Encontrei com meus amigos na Afirmação e com muitos outros amigos e familiares um profundo senso de comunidade e, ao aceitar a mim mesmo, um maior senso de pertencer à família humana que inclui todas as pessoas - negras e brancas, homens e mulheres, velhos e jovens , os justos e os não tão justos, aqueles que acreditam, aqueles que não acreditam, aqueles que são homossexuais, aqueles que são heterossexuais, aqueles que se encaixam na igreja e na sociedade e aqueles que são meramente diferentes.

Em junho, marchei com minha família da Afirmação na Parada do Dia da Liberdade Gay de São Francisco. Senti orgulho de estar lá com aqueles que foram meus amigos e familiares em nosso grupo de Afirmação e de estar lá com aquela vasta e variada multidão de humanidade - para ver a aceitação que temos entre a comunidade de gays e lésbicas e entre os maiores comunidade da área da Baía de São Francisco e sentir orgulho de minha identidade como pessoa homossexual e de minha herança como mórmon.

É para minha herança na igreja que procuro minha maior fonte de força. É no exemplo de Joseph Smith, que quando menino pediu diretamente a Deus que o guiasse, que procuro inspiração. É também para os santos dos últimos dias, com quem às vezes sinto uma enorme frustração, que procuro um exemplo melhor do que agora. Sei que nos santos existe um enorme reservatório de honestidade, amor cristão e compaixão, compreensão, inteligência e boa vontade.

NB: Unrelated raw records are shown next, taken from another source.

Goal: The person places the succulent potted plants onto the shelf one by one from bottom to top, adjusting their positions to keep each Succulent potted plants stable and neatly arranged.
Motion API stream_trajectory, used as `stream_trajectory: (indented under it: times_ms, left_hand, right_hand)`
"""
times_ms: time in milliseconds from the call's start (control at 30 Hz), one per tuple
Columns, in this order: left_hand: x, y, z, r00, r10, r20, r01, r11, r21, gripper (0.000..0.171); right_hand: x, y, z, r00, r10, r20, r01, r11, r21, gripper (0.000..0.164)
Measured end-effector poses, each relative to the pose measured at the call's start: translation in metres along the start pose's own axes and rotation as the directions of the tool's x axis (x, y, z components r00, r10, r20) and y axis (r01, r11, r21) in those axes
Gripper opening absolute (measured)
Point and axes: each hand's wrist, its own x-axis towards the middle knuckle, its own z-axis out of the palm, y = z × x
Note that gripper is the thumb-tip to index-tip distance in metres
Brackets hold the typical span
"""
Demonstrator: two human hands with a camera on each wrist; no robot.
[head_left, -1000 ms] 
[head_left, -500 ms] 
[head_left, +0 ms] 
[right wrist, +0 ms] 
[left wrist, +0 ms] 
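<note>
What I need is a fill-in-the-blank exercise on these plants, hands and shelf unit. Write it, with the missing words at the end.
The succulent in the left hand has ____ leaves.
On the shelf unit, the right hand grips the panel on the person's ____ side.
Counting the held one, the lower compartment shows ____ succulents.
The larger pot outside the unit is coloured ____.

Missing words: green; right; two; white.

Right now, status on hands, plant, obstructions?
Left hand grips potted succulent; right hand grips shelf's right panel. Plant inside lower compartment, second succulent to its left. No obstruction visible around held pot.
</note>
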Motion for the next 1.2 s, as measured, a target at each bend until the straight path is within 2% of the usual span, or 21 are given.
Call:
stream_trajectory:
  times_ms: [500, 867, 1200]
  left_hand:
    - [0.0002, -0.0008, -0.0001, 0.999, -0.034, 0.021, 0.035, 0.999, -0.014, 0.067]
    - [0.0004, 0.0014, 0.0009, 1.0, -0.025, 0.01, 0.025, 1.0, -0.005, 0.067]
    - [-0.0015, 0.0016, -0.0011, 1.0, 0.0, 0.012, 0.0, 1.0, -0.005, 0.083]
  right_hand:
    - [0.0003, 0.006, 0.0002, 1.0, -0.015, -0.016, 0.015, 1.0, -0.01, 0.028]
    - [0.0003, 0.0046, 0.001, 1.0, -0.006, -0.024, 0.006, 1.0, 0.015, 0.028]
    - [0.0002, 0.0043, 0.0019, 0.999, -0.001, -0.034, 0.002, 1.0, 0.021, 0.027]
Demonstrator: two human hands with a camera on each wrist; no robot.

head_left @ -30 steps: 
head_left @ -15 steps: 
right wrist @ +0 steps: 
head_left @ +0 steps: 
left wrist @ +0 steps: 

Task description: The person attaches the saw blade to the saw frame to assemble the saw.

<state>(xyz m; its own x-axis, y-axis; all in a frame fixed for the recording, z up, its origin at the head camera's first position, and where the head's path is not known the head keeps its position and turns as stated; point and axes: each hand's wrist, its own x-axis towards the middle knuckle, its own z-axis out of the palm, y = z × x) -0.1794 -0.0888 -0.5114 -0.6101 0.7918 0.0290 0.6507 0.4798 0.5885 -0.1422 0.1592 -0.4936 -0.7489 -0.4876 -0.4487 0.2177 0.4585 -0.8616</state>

Por fim, encontro consolo e compreensão nas escrituras, especialmente no Livro de Mórmon. Uma referência em particular me fala mais claramente do poder do Livro de Mórmon como uma testemunha de Jesus Cristo porque define da maneira mais bela e clara a mensagem central do evangelho: “E a caridade sofre por muito tempo, é bondosa e não inveja e não é inchada, não busca o que é seu, não se irrita facilmente, não pensa o mal e não se alegra com a iniqüidade, mas se alegra com a verdade, tudo sofre, tudo crê, tudo espera, tudo suporta. Portanto, meus amados irmãos, se não tendes caridade, nada sois, porque a caridade nunca falha. Portanto, apegue-se à caridade, que é a maior de todas, pois todas as coisas devem falhar. Mas a caridade é o puro amor de Cristo e dura para sempre; e o que for encontrado possuidor dela no último dia, estará bem para ele ”(Morôni 8: 45-47).